**Part 1: Pandas**
In this section we will learn how to create Pandas dataframes, filter them and sort them to find specific subsets of our data
       
**Part 2: Matplotlib**
In this section we will learn how to create Basic Matplotlib plots to visualize data that we're interested in. These will include line graphs, bar charts, and scatter plots.
      

# Part 1: Pandas

![Screen%20Shot%202020-11-13%20at%208.01.06%20AM.png](attachment:Screen%20Shot%202020-11-13%20at%208.01.06%20AM.png)

The **Pandas Library** is a fast, powerful, and flexible library used for data manipulation and analysis.

In [None]:
# Import Pandas Library
import pandas as pd

## The DataFrame

![Screen%20Shot%202020-11-12%20at%2011.05.43%20AM.png](attachment:Screen%20Shot%202020-11-12%20at%2011.05.43%20AM.png)

Pandas is built around a **data structure called a "Dataframe"**. It's basically just a table.

Consider this table:

| Fruit Color 	| Color  	|
|-------------	|--------	|
| Apple       	| Red    	|
| Lemon       	| Yellow 	|


There are a few different ways to create a dataframe from scratch.

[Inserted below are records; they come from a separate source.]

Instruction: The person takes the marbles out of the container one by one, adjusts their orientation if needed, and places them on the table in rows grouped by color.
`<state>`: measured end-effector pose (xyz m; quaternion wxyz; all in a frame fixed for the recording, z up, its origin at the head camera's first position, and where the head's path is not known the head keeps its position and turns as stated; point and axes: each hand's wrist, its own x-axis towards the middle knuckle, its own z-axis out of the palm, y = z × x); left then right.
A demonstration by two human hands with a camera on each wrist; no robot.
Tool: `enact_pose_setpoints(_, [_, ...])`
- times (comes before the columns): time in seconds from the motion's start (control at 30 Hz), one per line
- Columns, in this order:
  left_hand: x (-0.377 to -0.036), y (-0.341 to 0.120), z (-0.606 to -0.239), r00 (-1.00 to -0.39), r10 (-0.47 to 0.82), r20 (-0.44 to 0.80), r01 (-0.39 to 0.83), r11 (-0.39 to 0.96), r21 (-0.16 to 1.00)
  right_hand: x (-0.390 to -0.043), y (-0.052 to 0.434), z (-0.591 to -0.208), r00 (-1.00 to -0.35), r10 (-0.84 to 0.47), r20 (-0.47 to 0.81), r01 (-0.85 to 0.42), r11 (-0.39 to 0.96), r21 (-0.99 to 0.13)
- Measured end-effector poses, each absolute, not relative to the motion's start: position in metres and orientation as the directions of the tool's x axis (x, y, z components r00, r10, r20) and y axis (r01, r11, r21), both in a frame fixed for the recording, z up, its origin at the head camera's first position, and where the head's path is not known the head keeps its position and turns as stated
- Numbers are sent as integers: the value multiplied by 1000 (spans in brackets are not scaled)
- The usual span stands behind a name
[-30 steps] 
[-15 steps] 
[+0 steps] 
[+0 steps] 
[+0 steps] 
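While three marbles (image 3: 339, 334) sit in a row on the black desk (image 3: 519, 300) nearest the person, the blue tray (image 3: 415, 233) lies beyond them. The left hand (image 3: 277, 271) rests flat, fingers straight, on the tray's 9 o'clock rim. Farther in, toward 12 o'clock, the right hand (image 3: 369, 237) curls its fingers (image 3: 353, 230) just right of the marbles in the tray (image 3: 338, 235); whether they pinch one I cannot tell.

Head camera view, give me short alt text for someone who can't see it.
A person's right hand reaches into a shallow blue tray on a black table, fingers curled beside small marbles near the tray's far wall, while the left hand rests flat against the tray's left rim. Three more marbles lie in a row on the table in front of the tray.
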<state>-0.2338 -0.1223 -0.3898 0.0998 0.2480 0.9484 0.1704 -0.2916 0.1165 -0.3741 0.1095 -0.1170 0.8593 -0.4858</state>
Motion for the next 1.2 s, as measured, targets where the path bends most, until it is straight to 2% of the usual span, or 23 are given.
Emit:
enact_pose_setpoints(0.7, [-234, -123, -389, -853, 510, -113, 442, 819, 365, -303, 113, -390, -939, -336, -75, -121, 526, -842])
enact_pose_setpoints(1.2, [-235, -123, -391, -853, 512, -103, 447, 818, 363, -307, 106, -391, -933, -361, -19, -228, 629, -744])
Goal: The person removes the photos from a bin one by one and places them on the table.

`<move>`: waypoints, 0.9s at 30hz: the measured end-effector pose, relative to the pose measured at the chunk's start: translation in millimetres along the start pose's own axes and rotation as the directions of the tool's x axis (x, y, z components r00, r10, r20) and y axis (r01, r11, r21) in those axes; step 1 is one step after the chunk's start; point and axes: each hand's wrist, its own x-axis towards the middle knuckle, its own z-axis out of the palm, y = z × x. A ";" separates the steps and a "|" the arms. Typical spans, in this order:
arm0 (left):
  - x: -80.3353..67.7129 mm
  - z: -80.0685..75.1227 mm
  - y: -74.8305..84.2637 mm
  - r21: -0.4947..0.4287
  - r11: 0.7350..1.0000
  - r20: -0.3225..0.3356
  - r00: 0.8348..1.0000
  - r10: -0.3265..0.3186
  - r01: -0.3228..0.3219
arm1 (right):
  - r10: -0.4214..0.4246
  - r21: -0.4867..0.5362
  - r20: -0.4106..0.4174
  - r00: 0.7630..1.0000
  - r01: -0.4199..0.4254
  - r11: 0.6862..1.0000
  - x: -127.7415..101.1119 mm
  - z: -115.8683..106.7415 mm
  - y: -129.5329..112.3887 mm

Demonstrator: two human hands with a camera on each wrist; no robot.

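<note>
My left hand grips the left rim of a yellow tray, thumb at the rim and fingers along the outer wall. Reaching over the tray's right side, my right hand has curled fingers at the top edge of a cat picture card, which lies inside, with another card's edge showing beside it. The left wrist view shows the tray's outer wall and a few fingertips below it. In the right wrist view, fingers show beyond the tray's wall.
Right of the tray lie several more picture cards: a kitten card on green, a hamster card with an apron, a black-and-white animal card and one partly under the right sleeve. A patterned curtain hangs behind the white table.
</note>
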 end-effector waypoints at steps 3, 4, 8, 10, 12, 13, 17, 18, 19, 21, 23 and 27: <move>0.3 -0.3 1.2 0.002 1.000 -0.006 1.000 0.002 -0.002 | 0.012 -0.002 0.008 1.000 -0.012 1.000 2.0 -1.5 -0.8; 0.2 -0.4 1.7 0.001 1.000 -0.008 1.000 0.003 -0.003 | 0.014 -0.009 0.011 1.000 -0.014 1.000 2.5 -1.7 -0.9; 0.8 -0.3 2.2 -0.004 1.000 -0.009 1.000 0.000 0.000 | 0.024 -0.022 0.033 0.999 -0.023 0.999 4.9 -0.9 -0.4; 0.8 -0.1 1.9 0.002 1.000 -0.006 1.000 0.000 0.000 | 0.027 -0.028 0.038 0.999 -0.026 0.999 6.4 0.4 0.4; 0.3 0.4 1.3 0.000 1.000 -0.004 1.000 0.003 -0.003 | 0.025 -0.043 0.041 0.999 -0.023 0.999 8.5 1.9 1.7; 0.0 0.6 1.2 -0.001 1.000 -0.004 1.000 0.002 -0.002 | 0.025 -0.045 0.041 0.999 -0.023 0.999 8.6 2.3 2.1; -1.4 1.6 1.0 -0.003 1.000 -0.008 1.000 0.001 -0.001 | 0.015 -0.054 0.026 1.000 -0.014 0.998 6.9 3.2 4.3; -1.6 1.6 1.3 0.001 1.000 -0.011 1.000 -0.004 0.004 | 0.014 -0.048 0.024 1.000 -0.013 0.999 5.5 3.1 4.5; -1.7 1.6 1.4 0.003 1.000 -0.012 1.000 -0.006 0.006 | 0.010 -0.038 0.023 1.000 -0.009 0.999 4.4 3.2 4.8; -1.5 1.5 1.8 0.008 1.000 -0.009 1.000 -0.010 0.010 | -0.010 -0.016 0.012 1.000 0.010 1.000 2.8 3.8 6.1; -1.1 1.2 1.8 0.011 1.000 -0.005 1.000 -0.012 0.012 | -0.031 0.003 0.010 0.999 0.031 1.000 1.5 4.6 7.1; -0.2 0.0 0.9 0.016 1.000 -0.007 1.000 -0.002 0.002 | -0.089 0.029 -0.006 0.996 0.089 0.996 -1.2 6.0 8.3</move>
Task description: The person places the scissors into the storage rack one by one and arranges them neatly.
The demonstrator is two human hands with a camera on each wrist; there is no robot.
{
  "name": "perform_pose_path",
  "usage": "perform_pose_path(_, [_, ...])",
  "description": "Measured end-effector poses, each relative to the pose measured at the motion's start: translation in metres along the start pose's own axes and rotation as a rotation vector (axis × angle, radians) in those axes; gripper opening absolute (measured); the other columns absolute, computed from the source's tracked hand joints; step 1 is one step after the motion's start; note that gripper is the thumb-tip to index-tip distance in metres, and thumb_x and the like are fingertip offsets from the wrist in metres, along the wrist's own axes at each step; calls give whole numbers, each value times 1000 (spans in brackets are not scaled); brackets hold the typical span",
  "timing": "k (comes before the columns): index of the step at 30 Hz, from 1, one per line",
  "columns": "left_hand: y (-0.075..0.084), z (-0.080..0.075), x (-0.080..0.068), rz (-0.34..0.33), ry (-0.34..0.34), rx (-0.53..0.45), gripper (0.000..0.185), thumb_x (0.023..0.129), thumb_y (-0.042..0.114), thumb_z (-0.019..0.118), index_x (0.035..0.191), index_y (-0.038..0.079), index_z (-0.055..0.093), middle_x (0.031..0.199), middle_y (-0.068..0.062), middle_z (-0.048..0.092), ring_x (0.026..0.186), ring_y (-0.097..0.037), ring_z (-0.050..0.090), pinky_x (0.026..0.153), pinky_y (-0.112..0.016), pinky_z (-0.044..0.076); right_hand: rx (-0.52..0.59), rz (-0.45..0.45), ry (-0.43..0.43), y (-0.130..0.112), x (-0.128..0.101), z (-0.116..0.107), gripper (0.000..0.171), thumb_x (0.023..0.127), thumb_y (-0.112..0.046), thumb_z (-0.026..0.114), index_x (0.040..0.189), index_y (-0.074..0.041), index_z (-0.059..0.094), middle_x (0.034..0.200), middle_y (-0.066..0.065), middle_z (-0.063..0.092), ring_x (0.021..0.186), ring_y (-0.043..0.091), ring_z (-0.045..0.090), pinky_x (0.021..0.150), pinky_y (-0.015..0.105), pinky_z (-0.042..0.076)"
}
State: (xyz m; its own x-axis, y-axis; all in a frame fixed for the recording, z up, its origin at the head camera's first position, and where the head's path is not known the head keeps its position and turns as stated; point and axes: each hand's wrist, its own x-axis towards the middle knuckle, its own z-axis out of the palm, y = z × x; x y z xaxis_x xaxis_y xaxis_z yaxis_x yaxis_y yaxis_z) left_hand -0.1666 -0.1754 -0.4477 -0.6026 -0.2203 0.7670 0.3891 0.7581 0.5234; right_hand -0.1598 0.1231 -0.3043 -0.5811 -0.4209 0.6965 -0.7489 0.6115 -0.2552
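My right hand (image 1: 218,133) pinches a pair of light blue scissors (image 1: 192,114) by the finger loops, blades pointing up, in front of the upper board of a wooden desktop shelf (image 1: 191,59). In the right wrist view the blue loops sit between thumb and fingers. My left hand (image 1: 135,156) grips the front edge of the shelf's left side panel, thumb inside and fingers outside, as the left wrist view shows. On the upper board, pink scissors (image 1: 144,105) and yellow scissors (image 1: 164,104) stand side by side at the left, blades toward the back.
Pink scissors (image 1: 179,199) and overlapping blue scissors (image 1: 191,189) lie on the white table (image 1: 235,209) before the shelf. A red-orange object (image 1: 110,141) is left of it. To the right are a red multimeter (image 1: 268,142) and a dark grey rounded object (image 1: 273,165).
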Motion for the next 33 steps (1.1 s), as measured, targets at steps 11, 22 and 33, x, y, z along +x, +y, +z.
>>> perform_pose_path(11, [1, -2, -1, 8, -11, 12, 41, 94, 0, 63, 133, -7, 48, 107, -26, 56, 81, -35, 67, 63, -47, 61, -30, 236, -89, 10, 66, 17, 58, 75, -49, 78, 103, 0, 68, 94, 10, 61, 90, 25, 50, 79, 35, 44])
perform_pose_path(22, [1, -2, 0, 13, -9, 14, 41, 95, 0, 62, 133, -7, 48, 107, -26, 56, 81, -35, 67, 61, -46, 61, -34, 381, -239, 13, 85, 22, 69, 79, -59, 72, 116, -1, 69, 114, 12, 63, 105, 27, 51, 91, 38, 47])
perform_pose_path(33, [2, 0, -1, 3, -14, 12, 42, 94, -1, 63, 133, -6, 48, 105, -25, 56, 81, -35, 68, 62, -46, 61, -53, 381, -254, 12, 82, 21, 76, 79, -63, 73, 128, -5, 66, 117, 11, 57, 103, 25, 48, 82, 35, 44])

We are going to explore two mehods below.


One way, is as a dictionary.

In [None]:
# initalize the data as a dictionary
fruit_data = {
    "Fruit Color": ["Apple", "Red"],
    "Color": ["Lemon", "Yellow"]
     }

# create the dataframe
df1 = pd.DataFrame(fruit_data)

# print the dataframe
df1

Another way to create a dataframe, is as a list of lists. 


In [None]:
# initialize data as a list of lists
fruit_data = [
    ['Apple', 'Red'], 
    ['Lemon', 'Yellow']
]
 
# Create the dataframe
df2 = pd.DataFrame(fruit_data, columns = ['Fruit', 'Color'])
 
# print dataframe
df2

Let's practice creating a dataframe. 

### 💻 **Using whatever method you'd prefer, create a dataframe of the members of your family and their ages.** 💻


In [None]:
### 💻 YOUR CODE GOES HERE 💻  ###





## Importing

![Screen%20Shot%202021-02-01%20at%2010.13.40%20AM.png](attachment:Screen%20Shot%202021-02-01%20at%2010.13.40%20AM.png)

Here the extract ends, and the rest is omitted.